### Data records
--
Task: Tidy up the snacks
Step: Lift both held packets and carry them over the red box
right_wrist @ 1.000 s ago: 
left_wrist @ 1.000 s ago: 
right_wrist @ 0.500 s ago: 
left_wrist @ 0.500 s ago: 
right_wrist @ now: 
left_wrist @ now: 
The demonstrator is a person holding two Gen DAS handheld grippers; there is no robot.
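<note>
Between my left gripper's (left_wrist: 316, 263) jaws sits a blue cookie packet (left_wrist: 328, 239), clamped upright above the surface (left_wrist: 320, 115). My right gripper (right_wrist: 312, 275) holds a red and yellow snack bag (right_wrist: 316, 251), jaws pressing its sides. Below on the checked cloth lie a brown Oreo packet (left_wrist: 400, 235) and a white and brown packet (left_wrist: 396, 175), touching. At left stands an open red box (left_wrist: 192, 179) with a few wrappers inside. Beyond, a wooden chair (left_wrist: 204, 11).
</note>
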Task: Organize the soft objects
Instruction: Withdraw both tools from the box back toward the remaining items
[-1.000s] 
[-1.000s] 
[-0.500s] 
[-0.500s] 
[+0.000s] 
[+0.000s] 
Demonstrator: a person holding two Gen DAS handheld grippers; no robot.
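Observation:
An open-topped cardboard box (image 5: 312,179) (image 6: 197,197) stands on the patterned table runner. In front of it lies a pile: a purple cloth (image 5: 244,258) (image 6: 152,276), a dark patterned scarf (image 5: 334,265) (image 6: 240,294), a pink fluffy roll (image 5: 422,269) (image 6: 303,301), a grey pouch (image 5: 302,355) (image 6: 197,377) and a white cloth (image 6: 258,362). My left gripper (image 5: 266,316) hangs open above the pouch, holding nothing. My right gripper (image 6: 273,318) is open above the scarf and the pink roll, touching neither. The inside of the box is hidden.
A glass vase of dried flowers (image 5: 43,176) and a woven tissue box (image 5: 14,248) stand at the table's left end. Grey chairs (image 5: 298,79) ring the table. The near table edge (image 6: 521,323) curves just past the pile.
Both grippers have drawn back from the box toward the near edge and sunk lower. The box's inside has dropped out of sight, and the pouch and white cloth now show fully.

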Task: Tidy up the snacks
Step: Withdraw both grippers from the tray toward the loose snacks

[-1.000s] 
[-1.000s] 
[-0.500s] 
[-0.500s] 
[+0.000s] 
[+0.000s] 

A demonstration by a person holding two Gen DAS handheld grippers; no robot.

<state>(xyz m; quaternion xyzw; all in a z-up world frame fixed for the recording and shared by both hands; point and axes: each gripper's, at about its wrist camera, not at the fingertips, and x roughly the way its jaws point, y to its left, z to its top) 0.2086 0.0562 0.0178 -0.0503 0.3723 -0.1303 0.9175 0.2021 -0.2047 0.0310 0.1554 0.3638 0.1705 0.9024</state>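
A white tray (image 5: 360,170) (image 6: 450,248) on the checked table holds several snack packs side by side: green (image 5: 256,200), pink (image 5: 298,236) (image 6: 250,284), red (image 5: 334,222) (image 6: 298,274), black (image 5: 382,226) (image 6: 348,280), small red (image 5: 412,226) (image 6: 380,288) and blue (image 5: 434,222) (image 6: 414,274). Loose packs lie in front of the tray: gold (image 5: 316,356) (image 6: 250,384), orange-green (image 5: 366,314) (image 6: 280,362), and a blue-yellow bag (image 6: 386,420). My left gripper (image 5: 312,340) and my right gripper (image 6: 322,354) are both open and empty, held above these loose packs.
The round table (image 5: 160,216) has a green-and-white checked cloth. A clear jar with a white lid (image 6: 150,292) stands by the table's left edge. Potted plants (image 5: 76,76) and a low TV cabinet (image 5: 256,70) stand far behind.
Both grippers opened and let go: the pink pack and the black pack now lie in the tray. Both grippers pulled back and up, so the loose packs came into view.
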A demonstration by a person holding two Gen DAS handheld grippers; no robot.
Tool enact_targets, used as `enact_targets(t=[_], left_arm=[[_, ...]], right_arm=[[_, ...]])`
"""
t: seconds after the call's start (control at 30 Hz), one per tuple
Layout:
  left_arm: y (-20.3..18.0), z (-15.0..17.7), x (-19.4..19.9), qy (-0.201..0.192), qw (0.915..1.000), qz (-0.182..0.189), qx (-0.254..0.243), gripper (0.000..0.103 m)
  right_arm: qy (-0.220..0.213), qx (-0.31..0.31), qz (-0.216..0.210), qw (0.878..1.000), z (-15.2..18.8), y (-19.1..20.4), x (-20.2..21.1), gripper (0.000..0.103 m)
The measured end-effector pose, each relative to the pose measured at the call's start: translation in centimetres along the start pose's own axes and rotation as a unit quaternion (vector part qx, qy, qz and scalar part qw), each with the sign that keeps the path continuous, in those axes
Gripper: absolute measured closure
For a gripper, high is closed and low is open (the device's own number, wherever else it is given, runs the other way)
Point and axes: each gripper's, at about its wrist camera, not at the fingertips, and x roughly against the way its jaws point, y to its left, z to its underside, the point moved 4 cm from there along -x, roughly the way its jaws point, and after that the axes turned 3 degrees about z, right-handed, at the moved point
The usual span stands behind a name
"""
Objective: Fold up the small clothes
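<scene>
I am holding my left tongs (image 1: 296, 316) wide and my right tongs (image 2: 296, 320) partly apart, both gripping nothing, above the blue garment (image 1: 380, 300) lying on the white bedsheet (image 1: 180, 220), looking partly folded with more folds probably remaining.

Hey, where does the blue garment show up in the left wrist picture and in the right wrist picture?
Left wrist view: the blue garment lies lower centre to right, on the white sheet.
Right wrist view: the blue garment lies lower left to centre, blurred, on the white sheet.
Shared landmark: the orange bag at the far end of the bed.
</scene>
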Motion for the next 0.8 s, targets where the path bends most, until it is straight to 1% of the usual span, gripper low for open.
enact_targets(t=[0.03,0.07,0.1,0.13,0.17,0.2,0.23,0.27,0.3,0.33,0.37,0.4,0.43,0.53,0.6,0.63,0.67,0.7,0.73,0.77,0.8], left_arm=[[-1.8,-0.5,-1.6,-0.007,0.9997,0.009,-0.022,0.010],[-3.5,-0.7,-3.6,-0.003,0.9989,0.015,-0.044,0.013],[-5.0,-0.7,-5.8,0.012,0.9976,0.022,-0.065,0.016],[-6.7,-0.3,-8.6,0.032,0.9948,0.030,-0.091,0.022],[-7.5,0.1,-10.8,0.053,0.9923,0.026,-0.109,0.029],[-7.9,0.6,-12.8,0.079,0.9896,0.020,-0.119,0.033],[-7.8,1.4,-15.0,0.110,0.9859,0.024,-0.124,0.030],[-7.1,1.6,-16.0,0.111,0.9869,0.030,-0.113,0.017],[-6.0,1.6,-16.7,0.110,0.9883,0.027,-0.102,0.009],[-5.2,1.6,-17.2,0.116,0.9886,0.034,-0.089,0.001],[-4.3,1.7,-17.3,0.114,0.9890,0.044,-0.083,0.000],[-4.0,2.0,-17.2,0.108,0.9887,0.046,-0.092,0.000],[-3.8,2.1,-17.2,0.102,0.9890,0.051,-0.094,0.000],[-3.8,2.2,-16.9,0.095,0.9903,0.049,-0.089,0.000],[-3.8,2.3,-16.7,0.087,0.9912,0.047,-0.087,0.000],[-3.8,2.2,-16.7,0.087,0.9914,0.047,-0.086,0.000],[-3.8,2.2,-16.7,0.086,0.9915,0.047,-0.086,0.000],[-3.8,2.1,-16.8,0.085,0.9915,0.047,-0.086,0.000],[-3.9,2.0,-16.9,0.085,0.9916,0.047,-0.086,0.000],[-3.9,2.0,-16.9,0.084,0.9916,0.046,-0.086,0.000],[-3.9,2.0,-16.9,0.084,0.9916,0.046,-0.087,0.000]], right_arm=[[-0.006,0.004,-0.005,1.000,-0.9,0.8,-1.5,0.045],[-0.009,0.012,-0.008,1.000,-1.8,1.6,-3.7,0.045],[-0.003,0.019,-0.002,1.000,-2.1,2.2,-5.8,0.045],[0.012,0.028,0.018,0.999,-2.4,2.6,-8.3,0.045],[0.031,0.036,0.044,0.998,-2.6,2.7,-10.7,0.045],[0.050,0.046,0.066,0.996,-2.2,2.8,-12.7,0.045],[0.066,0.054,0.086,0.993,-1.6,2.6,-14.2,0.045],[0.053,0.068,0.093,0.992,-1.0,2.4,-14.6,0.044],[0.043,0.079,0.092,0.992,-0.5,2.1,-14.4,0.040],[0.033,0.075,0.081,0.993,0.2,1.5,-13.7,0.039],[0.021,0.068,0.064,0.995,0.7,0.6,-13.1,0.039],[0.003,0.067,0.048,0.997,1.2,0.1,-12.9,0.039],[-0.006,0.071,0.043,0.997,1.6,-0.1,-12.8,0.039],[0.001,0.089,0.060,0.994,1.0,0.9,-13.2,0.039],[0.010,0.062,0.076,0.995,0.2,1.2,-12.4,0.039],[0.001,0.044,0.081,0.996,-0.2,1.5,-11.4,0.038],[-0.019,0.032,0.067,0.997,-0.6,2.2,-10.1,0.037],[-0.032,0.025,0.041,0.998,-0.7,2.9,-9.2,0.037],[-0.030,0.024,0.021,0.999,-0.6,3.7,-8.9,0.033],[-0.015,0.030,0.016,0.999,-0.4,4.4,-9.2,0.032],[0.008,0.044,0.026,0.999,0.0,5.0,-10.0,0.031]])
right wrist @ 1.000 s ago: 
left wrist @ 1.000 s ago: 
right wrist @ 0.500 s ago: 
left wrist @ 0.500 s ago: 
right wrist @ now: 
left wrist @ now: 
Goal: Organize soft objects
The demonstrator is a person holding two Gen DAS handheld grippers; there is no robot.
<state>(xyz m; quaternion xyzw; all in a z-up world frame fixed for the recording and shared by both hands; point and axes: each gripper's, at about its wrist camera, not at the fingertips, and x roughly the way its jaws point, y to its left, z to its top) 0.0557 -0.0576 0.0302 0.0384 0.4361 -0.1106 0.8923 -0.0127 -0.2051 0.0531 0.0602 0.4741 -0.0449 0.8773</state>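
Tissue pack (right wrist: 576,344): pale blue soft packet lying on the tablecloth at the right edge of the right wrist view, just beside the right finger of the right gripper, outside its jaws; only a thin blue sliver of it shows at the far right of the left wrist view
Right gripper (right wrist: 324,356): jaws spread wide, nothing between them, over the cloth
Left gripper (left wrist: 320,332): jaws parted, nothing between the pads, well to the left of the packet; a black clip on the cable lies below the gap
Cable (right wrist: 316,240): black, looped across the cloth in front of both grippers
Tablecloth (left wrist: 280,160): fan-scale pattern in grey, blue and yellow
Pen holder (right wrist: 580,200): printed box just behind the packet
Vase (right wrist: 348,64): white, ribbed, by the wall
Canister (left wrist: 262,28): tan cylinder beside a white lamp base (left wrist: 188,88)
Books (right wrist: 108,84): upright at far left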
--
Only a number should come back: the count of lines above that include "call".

2